Beneath this line is the data. Output exactly the lines from the line with "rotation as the" to the line with "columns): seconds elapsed", both ends included, and nothing more.

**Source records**
--- START ---

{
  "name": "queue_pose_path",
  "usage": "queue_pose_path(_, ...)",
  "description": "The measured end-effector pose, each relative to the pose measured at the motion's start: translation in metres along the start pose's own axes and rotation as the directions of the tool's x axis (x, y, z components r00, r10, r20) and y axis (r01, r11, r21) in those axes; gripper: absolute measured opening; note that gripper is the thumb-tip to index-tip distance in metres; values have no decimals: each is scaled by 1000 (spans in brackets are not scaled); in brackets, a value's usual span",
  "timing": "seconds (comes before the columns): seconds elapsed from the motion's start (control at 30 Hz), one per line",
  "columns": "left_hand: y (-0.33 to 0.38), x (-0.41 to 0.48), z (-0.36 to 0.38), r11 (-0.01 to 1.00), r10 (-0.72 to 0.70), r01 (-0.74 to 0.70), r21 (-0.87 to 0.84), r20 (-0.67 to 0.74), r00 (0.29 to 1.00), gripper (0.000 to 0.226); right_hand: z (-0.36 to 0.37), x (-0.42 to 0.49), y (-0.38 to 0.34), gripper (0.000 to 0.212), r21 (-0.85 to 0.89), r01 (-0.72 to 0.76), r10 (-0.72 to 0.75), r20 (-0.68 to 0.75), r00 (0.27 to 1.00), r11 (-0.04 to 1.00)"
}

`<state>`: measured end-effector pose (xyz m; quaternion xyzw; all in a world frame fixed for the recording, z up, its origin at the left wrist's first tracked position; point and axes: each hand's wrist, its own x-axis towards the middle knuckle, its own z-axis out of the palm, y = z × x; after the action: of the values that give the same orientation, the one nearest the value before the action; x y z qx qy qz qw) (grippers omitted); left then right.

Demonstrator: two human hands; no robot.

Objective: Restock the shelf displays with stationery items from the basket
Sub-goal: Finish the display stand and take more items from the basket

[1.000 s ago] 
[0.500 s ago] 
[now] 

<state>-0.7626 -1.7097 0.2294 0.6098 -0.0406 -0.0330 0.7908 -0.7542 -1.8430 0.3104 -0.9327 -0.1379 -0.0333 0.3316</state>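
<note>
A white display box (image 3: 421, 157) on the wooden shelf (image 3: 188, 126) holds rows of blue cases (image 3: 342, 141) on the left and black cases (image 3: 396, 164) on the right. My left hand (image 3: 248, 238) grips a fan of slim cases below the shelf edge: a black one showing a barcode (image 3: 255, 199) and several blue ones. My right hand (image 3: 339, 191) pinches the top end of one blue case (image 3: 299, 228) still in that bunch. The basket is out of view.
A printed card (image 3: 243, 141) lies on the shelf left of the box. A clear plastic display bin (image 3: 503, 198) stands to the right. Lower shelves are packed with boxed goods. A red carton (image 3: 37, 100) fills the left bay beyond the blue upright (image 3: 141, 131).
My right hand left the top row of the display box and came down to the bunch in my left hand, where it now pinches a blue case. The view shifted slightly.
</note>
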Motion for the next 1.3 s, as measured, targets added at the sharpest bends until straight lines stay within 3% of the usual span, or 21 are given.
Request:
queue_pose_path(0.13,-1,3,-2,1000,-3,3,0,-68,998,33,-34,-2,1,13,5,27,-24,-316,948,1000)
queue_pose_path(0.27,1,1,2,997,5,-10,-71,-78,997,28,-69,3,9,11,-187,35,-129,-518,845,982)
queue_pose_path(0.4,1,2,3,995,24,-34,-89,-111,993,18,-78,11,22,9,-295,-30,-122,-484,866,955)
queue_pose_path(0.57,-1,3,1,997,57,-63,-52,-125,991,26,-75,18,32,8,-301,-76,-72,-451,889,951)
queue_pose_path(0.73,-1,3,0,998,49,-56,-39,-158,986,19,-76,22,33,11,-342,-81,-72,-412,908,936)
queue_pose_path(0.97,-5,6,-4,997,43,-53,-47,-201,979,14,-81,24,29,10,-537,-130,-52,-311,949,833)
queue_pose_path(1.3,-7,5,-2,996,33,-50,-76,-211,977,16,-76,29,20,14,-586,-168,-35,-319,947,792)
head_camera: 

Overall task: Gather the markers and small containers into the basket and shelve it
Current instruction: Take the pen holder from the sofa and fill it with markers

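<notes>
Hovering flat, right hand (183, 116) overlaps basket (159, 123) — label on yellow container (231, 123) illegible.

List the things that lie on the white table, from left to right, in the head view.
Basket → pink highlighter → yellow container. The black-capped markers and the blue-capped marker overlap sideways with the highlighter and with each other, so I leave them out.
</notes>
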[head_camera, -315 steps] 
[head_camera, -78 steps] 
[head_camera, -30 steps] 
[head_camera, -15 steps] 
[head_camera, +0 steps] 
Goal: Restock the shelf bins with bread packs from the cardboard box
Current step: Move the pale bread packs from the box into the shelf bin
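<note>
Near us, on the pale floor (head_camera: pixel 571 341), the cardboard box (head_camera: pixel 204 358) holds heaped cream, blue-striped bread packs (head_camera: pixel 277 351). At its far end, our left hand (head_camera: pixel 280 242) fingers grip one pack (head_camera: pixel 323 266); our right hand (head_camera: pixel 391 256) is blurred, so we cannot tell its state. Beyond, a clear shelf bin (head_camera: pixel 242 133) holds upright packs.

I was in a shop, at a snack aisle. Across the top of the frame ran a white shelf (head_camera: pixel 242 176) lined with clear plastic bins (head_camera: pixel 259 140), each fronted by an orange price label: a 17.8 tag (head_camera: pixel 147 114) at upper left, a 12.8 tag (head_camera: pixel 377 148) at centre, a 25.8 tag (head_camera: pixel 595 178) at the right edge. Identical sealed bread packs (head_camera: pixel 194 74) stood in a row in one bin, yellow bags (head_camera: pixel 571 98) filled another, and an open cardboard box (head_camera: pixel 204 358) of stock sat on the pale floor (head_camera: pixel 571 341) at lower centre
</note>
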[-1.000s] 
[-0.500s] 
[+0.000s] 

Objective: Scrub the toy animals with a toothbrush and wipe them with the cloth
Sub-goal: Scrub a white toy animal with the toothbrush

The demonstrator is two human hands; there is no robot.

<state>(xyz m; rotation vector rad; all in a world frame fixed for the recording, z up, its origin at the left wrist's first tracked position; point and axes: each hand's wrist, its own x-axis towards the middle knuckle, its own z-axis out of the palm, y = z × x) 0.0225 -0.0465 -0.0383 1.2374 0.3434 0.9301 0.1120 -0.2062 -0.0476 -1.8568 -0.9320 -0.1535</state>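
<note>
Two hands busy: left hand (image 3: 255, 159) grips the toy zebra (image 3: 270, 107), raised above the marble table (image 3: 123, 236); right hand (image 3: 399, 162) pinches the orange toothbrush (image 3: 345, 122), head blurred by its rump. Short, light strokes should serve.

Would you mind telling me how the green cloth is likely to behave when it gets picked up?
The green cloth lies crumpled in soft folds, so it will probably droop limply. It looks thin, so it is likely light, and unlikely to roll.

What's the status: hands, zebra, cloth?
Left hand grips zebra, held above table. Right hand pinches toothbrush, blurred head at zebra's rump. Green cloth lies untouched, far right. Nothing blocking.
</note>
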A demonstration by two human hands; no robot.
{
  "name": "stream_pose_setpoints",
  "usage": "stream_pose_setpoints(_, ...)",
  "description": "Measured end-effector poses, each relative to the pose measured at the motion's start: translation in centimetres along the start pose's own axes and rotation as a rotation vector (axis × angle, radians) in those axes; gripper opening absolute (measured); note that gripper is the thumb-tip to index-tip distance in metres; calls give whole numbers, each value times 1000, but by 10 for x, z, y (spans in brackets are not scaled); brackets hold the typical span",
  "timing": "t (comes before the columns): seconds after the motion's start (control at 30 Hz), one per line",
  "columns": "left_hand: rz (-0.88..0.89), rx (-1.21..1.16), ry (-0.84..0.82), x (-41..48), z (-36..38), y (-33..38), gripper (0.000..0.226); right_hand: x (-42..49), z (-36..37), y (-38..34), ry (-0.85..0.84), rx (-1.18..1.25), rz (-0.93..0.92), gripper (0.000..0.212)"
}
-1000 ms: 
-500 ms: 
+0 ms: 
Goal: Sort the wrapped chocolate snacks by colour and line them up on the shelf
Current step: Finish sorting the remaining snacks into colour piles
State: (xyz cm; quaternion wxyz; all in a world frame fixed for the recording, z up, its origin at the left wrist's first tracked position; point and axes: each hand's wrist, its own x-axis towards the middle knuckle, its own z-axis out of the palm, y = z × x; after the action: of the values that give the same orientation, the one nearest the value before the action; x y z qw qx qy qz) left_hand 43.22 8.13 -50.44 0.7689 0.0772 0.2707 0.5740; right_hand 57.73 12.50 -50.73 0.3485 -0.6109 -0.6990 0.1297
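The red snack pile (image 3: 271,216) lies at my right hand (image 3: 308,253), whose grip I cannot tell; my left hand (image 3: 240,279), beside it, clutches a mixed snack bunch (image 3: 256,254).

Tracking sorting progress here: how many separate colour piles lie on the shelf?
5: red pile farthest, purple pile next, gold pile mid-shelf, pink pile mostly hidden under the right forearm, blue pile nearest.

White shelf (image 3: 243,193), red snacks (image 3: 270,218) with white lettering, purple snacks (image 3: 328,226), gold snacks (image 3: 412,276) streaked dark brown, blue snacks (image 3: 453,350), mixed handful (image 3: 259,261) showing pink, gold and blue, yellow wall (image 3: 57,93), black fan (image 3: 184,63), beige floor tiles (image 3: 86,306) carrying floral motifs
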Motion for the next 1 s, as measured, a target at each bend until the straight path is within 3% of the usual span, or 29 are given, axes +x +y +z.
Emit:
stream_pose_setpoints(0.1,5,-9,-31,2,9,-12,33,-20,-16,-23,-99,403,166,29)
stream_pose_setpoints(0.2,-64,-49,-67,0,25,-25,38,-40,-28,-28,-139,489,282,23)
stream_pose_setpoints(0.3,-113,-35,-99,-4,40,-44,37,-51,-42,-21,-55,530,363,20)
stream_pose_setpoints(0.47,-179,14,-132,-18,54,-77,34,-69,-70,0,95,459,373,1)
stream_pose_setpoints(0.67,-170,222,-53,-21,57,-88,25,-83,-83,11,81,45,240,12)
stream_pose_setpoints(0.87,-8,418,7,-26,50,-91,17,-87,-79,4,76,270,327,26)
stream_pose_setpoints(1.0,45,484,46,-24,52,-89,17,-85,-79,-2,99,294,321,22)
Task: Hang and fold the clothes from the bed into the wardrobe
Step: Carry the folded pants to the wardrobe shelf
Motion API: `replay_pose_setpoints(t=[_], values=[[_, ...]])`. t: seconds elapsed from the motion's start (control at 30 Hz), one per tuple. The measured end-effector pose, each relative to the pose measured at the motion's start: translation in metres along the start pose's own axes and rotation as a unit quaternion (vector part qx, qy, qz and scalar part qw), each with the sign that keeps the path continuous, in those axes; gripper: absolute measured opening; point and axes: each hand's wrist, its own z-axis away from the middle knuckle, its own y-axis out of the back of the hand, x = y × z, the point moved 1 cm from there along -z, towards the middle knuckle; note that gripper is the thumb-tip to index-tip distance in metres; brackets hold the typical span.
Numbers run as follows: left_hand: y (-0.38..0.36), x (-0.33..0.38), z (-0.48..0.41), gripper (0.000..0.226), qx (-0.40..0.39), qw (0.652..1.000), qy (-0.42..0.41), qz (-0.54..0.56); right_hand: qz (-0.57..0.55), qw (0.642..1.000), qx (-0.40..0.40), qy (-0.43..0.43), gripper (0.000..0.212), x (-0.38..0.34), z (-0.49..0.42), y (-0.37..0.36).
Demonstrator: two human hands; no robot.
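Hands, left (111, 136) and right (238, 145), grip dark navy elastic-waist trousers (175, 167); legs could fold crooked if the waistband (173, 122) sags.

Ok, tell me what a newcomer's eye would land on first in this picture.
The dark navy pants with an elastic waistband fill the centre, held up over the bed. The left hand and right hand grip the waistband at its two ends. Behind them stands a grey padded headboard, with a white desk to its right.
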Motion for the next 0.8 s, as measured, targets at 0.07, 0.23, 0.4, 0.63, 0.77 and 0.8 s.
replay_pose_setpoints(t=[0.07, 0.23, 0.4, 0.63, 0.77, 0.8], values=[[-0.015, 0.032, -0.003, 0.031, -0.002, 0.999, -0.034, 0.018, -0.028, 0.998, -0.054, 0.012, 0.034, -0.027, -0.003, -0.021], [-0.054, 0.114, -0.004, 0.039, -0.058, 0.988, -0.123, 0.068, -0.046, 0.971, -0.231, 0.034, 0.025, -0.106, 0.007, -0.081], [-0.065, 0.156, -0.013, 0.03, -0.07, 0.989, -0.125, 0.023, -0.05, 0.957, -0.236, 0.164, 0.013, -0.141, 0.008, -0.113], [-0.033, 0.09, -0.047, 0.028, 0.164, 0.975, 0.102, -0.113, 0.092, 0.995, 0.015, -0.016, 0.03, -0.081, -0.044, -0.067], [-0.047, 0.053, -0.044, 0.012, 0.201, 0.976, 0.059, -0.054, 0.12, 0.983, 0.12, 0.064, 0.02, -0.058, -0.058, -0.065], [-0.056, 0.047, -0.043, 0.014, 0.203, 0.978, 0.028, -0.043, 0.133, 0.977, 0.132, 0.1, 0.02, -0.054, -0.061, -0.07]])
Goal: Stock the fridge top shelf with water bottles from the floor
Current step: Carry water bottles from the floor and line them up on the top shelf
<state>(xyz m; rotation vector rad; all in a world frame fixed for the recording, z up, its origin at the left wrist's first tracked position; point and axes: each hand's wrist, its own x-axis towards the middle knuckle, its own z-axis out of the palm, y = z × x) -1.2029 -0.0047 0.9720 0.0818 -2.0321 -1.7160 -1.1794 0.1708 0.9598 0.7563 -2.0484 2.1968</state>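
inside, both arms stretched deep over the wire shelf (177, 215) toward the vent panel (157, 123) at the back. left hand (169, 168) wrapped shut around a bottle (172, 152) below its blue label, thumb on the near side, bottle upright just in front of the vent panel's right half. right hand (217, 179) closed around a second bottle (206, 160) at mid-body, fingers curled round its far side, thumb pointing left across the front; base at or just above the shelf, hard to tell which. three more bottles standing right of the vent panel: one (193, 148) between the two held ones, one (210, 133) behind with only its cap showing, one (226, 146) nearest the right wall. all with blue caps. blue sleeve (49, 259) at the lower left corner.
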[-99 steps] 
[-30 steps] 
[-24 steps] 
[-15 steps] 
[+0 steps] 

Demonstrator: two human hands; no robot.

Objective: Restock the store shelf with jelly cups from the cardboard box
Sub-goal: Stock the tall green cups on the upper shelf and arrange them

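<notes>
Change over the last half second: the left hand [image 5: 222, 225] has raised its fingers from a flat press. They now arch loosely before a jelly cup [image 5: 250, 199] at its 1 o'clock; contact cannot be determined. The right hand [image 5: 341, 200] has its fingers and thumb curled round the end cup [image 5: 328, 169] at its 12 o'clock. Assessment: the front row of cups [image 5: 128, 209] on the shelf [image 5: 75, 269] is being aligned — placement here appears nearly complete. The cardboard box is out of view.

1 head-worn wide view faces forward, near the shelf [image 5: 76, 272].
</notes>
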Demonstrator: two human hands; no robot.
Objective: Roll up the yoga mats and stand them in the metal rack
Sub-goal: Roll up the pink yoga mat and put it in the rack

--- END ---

**TASK RESULT**
  "description": "The measured end-effector pose, each relative to the pose measured at the motion's start: translation in metres along the start pose's own axes and rotation as the directions of the tool's x axis (x, y, z components r00, r10, r20) and y axis (r01, r11, r21) in those axes; gripper: absolute measured opening; note that gripper is the thumb-tip to index-tip distance in metres; values have no decimals: each is scaled by 1000 (spans in brackets are not scaled); in brackets, a value's usual span",
  "timing": "seconds (comes before the columns): seconds elapsed from the motion's start (control at 30 Hz), one per line",

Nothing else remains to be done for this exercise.